To join the seminar, please contact tatu.nuotio(a)helsinki.fi in order to get the Zoom link.
Jaakko Kuorikoski is an associate professor of Practical Philosophy at the University of Helsinki. His main areas of specialization are philosophy of economics and philosophy of the social sciences and he has published widely on scientific explanation, modeling, simulation and causality.
Caterina Marchionni is a University Lecturer in Practical Philosophy at the University of Helsinki. Her research interests are in philosophy of economics and philosophy of the social sciences, in particular on explanation, models, evidence and interdisciplinarity.
This paper is the latest installment of their joint research on evidential variety.
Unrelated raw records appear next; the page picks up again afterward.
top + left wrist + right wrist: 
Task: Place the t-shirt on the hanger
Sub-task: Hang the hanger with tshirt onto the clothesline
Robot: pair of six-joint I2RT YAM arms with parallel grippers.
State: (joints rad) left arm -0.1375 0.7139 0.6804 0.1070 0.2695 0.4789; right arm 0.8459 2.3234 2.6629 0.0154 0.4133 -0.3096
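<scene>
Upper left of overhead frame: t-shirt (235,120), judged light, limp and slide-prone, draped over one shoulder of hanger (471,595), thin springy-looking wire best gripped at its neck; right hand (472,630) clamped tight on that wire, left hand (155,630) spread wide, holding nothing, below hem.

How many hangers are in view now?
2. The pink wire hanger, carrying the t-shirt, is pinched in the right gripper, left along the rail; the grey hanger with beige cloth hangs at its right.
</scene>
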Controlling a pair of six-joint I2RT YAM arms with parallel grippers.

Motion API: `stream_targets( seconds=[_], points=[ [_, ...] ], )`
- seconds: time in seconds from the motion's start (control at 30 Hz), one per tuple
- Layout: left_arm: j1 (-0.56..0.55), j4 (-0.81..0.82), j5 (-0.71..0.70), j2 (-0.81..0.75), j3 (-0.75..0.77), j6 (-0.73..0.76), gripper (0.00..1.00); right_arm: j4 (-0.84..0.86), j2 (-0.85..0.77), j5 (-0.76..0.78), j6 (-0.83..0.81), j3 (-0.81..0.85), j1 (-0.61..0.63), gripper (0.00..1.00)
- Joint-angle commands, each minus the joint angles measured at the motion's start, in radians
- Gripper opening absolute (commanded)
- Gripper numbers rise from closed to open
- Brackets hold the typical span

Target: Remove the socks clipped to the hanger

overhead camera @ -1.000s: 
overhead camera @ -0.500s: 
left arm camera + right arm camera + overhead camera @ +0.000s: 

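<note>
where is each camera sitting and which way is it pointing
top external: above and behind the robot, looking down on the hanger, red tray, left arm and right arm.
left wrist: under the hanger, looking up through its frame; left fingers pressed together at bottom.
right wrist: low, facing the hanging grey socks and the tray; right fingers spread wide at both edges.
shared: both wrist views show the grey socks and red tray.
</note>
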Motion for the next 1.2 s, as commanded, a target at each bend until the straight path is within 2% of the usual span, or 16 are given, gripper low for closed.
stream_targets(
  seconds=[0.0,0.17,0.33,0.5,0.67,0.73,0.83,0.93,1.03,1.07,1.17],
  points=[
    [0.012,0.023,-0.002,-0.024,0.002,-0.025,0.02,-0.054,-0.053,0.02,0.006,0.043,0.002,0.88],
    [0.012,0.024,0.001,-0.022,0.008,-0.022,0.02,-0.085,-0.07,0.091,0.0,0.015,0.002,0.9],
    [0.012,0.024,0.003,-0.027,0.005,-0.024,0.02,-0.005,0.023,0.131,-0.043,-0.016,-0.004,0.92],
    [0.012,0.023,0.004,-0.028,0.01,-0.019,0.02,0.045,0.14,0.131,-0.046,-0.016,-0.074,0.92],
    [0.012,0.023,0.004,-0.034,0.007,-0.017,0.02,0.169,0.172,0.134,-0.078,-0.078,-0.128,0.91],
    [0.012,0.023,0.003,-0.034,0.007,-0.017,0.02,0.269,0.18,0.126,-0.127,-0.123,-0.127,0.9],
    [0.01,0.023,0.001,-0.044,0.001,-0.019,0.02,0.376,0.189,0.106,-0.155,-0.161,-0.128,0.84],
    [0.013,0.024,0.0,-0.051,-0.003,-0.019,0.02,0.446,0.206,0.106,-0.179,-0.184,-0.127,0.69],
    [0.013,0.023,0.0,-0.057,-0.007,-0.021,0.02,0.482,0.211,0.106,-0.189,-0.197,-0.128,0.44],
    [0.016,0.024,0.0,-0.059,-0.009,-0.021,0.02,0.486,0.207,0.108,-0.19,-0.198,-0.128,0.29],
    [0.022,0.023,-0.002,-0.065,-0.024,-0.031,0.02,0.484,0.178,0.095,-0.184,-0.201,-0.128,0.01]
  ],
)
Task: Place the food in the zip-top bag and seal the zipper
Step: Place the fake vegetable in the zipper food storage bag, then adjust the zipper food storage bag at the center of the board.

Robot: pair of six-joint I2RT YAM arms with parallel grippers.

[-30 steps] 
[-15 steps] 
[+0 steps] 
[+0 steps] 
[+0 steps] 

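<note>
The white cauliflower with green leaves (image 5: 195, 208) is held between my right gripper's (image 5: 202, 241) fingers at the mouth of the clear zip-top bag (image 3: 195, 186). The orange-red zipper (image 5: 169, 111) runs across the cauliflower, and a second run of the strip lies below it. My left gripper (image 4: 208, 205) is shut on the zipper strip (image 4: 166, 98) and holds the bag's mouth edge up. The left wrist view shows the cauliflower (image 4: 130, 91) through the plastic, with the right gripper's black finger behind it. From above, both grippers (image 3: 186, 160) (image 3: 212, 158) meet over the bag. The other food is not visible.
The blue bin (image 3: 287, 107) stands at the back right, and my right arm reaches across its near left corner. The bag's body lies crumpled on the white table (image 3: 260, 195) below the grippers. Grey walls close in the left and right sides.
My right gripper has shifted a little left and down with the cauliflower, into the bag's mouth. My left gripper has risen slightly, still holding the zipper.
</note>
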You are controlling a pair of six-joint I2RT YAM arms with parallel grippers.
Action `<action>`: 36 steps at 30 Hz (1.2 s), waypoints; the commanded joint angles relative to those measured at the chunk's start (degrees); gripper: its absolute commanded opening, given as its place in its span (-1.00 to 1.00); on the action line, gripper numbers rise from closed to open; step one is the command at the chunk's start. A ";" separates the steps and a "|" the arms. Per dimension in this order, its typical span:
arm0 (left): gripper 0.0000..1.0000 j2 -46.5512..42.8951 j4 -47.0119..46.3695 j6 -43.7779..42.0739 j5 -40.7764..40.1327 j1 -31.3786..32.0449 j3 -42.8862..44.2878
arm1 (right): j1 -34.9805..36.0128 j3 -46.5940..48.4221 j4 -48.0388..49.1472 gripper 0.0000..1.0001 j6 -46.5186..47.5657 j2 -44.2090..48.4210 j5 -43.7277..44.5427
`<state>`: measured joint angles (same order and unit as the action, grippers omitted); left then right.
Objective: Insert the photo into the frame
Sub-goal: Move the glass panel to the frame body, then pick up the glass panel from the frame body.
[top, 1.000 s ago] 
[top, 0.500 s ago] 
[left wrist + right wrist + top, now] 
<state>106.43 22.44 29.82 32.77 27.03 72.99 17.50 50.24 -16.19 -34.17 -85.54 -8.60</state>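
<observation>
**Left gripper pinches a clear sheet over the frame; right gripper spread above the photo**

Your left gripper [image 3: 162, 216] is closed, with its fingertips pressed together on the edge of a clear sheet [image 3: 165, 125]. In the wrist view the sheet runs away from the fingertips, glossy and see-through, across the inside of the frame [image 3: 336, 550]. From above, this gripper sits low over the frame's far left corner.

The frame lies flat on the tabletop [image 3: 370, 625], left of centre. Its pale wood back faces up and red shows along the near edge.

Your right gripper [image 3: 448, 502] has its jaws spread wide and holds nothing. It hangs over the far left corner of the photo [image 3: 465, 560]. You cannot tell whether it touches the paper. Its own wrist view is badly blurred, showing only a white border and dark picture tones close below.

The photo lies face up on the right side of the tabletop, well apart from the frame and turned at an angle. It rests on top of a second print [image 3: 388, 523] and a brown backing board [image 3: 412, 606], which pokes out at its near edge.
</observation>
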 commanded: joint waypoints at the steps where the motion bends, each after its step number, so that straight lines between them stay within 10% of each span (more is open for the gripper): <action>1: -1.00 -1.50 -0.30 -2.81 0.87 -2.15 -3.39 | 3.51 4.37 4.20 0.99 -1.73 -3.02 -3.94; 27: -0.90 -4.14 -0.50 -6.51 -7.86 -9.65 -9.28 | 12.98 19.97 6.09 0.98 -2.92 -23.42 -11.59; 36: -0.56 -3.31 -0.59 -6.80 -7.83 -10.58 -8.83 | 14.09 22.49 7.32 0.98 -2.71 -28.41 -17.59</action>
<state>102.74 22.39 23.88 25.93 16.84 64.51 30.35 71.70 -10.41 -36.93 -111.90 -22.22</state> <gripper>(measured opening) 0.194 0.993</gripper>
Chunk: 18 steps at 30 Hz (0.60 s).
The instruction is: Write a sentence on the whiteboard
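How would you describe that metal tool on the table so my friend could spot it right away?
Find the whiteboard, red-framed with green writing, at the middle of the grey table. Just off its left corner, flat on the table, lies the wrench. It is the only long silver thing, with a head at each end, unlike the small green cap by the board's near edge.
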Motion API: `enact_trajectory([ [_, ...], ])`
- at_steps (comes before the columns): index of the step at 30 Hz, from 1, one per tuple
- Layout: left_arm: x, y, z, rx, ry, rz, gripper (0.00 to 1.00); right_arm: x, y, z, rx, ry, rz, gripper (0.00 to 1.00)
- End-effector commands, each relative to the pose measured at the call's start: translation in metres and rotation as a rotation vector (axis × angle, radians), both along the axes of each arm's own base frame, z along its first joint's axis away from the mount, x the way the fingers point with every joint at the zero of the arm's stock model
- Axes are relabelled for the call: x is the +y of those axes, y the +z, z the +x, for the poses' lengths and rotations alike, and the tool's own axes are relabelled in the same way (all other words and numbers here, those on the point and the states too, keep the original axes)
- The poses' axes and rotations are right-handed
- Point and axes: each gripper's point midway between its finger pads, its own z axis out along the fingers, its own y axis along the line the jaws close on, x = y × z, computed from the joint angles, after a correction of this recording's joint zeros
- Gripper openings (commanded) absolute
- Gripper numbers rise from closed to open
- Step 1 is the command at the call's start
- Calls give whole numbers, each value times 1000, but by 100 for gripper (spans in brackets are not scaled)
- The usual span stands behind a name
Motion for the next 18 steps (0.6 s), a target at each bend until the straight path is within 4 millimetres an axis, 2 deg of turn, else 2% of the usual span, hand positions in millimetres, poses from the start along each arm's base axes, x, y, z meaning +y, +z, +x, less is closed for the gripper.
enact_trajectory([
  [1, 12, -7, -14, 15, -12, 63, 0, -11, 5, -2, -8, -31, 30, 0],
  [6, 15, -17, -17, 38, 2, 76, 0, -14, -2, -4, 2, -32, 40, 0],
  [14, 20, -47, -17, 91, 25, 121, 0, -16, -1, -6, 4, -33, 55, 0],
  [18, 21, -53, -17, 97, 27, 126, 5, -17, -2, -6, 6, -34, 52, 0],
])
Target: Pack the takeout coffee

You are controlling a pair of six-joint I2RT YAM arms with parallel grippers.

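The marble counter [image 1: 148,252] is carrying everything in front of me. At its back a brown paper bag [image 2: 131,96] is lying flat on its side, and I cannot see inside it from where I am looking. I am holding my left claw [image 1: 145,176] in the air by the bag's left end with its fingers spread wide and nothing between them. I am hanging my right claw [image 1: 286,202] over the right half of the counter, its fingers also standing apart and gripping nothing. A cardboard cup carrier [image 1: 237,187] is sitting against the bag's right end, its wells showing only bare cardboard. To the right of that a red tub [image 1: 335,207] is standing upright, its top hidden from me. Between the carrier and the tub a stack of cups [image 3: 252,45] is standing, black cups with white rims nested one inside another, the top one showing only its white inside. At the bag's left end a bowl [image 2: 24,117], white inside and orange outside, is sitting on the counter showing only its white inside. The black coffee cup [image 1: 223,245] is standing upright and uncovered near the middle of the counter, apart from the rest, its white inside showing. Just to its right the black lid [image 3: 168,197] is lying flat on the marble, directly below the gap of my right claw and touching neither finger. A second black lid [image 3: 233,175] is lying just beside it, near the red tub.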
Mixed-methods research – the combination of qualitative and quantitative evidence within the same research design – is gaining increasing prominence in political science and in other social sciences too. The idea is that bringing together a variety of evidence strengthens causal inference. In spite of its obvious appeal and several frameworks providing concrete guidelines (nested analysis, set-theoretic multi-method research, Bayesian approaches), questions about the feasibility and desirability of mixing methods remain very much open. Part of the reason, we submit, is that arguments for and against mixed methods often trade on equating differences in methods and data with differences in kinds of evidence, which are thought to translate into differences in kinds of causal claims (e.g., dataset observations <-> variational evidence <-> average causal effect). Yet, not only is this a category mistake but, more importantly, it limits our understanding of the ways in which evidence from one study can strengthen causal inference in another. To address this issue, we distinguish kinds of data and kinds of evidence; employ a difference-making account of causality to show that different kinds of evidence need not correspond to different kinds of causal claims; and pull apart distinct epistemic rationales for using a variety of evidence in mixed-methods research. Doing so allows us to clarify the conditions under which mixing methods is feasible and epistemically desirable.